### WHAT YOU SHOULD DO
An exact reproduction is needed of every line from the beginning of the data down to and including the line that contains "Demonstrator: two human", minus the pictures.

### THE DATA
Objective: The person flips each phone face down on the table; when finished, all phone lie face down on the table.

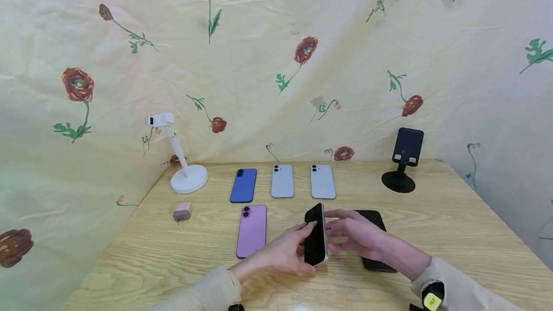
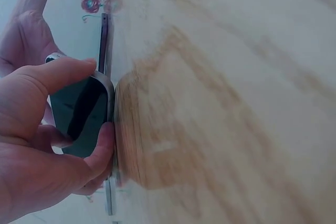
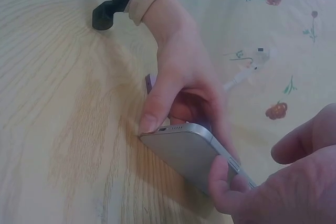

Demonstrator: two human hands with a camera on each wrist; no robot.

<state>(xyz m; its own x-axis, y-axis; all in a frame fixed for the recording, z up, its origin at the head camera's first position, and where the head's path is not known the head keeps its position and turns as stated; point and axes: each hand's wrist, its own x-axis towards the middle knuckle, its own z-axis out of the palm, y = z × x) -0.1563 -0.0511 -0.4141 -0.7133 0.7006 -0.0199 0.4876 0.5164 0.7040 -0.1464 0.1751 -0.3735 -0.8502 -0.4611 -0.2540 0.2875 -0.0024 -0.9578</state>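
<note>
Two hands hold a phone on edge over a wooden table, in front of a flowered cloth.

The cloth backdrop (image 1: 276, 61) is cream, creased and printed with red flowers; it hangs behind and beside the pale, grained wooden table (image 1: 453, 224). On the table stand a white stand (image 1: 183, 167) with a round base and a black stand (image 1: 402, 162). A blue phone (image 1: 244, 185) and two silver phones (image 1: 282, 181) (image 1: 322, 182) lie in a row, with a purple phone (image 1: 251, 231) nearer and a black phone (image 1: 375, 244) flat under the right hand. A small pink charger (image 1: 182, 211) sits by the purple phone. The left hand (image 1: 285, 253) and right hand (image 1: 352, 236) both curl their fingers round the dark-screened phone (image 1: 315, 235), pinching it from either side, upright on its long edge near the table's middle.
</note>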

### RESULT BELOW
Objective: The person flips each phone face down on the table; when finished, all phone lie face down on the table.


Demonstrator: two human hands with a camera on each wrist; no robot.

No further output is needed.